▶ Aim of the exercise
The first line to keep is the one containing "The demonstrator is"; restate it and all lines after it through the end of the material, word for word and nothing else.

##### Available data

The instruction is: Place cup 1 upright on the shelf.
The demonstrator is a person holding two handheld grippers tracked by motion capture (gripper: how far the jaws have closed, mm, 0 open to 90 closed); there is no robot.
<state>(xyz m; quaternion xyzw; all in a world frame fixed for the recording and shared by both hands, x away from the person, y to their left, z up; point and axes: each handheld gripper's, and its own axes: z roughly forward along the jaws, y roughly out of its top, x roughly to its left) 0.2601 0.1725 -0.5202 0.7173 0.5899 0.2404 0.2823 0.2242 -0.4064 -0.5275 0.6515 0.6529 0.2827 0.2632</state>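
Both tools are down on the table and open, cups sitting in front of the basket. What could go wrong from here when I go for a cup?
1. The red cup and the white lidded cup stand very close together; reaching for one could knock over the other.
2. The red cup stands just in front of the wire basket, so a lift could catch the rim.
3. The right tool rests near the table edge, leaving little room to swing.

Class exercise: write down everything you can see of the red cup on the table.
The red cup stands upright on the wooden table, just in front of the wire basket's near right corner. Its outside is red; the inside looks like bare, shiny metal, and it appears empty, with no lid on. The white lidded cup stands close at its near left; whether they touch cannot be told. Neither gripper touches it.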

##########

▶ Finished exercise
The demonstrator is a person holding two handheld grippers tracked by motion capture (gripper: how far the jaws have closed, mm, 0 open to 90 closed); there is no robot.
<state>(xyz m; quaternion xyzw; all in a world frame fixed for the recording and shared by both hands, x away from the person, y to their left, z up; point and axes: each handheld gripper's, and its own axes: z roughly forward along the jaws, y roughly out of its top, x roughly to its left) 0.2601 0.1725 -0.5202 0.7173 0.5899 0.2404 0.2823 0.2242 -0.4064 -0.5275 0.6515 0.6529 0.2827 0.2632</state>
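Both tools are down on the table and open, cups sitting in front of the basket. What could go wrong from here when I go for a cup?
1. The red cup and the white lidded cup stand very close together; reaching for one could knock over the other.
2. The red cup stands just in front of the wire basket, so a lift could catch the rim.
3. The right tool rests near the table edge, leaving little room to swing.

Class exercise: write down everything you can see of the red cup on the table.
The red cup stands upright on the wooden table, just in front of the wire basket's near right corner. Its outside is red; the inside looks like bare, shiny metal, and it appears empty, with no lid on. The white lidded cup stands close at its near left; whether they touch cannot be told. Neither gripper touches it.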

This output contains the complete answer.